Kahfsah terasa memelankan langahnya. Kubalas tatapan mereka sambil ikut memelankan jalan. Aku mengarah ke arah ruang tersisa di sebelah kiri si kribo. Aku tidak akan memperdulikan jika mereka mengejek tapi akan membalas jika mereka memulai memukul atau menjambak. Serangan lisan akan kubiarkan tapi serangan fisik akan kubalas, tekadku di dalam hati. Semakin dekat, terasa debaran jantungku semakin besar. Aku tidak takut, tapi siang itu emosi dan energiku rasanya sudah habis terkuras.

Semakin mendekat aku terus menatap mereka, tapi sorot mata kribo dan temannya tidak negatif, amat berbeda dengan mata kingkong dan keempat temanya ketika aku berada di ayunan. Juga berbeda dibanding ketika aku pertama kali bertemu mereka. Maka kulembutkan tatapan mataku walau tetap mengarah kea rah ketiganya. 

Kribo kemudian bergeser ketika kami sudah tiba di celah ruang kosong. Aku agak heran, tapi kuteruskan berjalan seolah-olah tidak ada yang terjadi. Khafsah hanya mengikut dari belakang sambil memegang tanganku. Setelah beberapa meter, aku berbalik melihat ketiga anak berandalan itu. Mereka masih menatapku, sama seperti tadi: bukan tatapan yang bermusuhan.
Aku tersenyum dan kupegang erat tangan Khafsah. Dia juga tersenyum. Kami berpisah di persimpangan dan masing-masing berlari ke arah tujuanya.

Setibanya di rumah, ibu menyambut tersenyum riang.
“Kenapa tidak bilang ibu kalau kamu dapat giliran membersihkan ruang guru hari ini.”
“Lupa ibu, tapi kata bu guru dia sudah mengatakan kepada ibu.”
“Ya, setelah ibu di sana. Tak mengapa. Tentu kamu membersihkan ruang itu dengan rapi kan?”
“Ya bu,” dan aku langsung naik ke atas dan masuk ke dalam kamar. Di depan cermin aku perhatikan bagian rambut yang tadi dijambak si kingkong. Tak ada bekasnya dan rasa sakit juga sudah hilang sama sekali. Bagaimana dengan bekas gigitanku di tangannya, apakah masih ada atau sudah hilang juga? Tiba-tiba aku teringat bahwa aku menggigit tangan kingkong dan aku segera menggosok gigi.

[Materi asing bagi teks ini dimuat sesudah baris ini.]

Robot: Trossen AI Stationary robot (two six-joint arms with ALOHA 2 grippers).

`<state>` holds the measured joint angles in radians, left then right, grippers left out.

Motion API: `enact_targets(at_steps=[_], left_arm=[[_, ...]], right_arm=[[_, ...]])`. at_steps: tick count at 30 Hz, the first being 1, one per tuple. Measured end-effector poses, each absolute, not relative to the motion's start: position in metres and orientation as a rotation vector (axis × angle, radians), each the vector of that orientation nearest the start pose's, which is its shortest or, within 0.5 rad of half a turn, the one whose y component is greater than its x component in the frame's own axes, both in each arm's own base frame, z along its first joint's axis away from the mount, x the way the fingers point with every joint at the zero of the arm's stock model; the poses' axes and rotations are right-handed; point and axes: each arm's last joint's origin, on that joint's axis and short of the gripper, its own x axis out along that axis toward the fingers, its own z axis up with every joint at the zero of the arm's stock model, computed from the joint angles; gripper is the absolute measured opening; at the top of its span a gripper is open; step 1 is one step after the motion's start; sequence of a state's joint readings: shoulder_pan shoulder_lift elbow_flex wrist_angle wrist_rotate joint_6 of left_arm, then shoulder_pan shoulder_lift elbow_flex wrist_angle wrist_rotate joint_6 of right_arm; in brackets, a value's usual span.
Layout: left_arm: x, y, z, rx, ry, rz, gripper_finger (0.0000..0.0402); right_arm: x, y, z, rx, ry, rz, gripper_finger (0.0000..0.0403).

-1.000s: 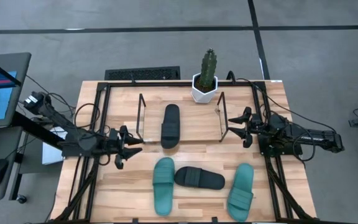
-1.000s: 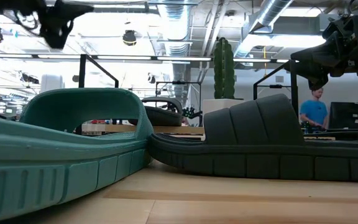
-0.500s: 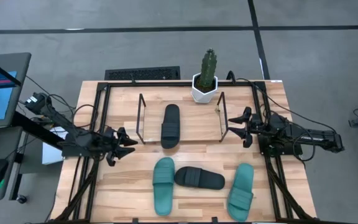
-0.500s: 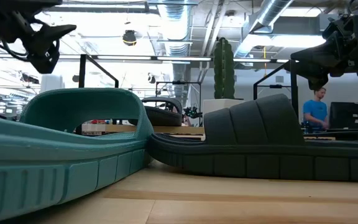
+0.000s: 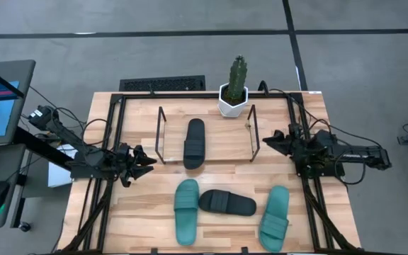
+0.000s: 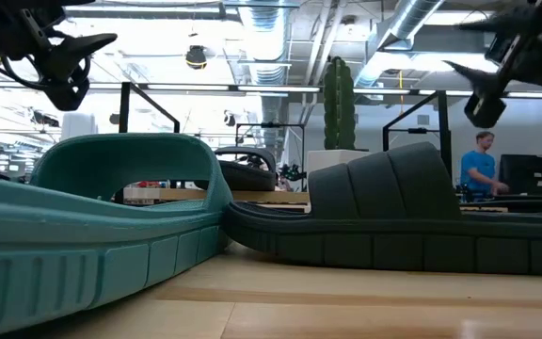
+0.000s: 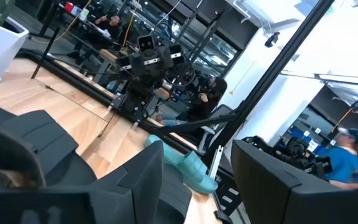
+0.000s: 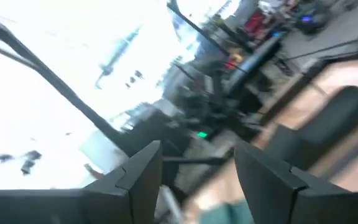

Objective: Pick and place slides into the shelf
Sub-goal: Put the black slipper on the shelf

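Note:
One black slide (image 5: pixel 195 143) lies flat inside the thin-rod shelf (image 5: pixel 163 134), its sole on the table. Near the table's front edge lie a teal slide (image 5: pixel 186 211), a black slide (image 5: pixel 227 203) touching it, and a second teal slide (image 5: pixel 275 217). In the low view the teal one (image 6: pixel 92 226) and the black one (image 6: pixel 393 217) fill the foreground. My left gripper (image 5: pixel 144 164) is open and empty, left of the shelf and above the table. My right gripper (image 5: pixel 269 140) is open and empty, just right of the shelf's right end.
A cactus in a white pot (image 5: pixel 234 99) stands at the table's far edge behind the shelf. The thick black rig frame (image 5: pixel 112 134) runs along both sides of the table. Bare wood (image 5: pixel 222 164) lies between the shelf and the front slides. People show in the room beyond.
My left gripper has drawn back toward the table's left edge, away from the shelf, and stays open. My right gripper has turned about its own axis and tipped beside the shelf's right end, staying open. The slides have kept still.

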<state>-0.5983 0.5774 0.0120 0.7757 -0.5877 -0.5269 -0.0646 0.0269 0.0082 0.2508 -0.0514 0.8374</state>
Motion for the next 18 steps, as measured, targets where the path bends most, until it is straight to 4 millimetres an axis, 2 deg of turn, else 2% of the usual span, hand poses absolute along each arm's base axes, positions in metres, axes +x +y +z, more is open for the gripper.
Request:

Aku lega, guru tadi tidak memberitahukan soal perkelahian di sekolah kepada ibu sehingga Khafasah juga pasti selamat dari kemarahan ibunya, biarpun dia sebenarnya melalukan hal yang terpuji.

Ingin rasanya menceritakan keberanian dan kelincahan Khafsah kepada ayah, tapi mungkin biar saja kusimpan dulu dan suatu kelak bukan hanya kepada ayah dan ibu saja kusampaikan kisah keberanian sahabatku itu. Pada suat hari nanti akan aku sebarkan kisah itu ke seluruh jagat raya, termasuk tentang kebodohan dan kemalasan Fatimah.

Belakangan aku tahu guru yang rupanya wakil kepala sekolah itu adalah bibi langsung Fatimah.  Aku tertanya-tanya seandainya kalau yang memulai perkelahian bukan keponakannya apakah akan mendapat hukuman yang lebih keras. Entahlah, aku tak bisa menjawabnya langsung selain menduga: bahwa aku yang menjadi korban dan seseorang yang berniat tulus membantu seorang korban kekerasan justru mendapat hukuman yang sama dengan si pelaku kekerasan.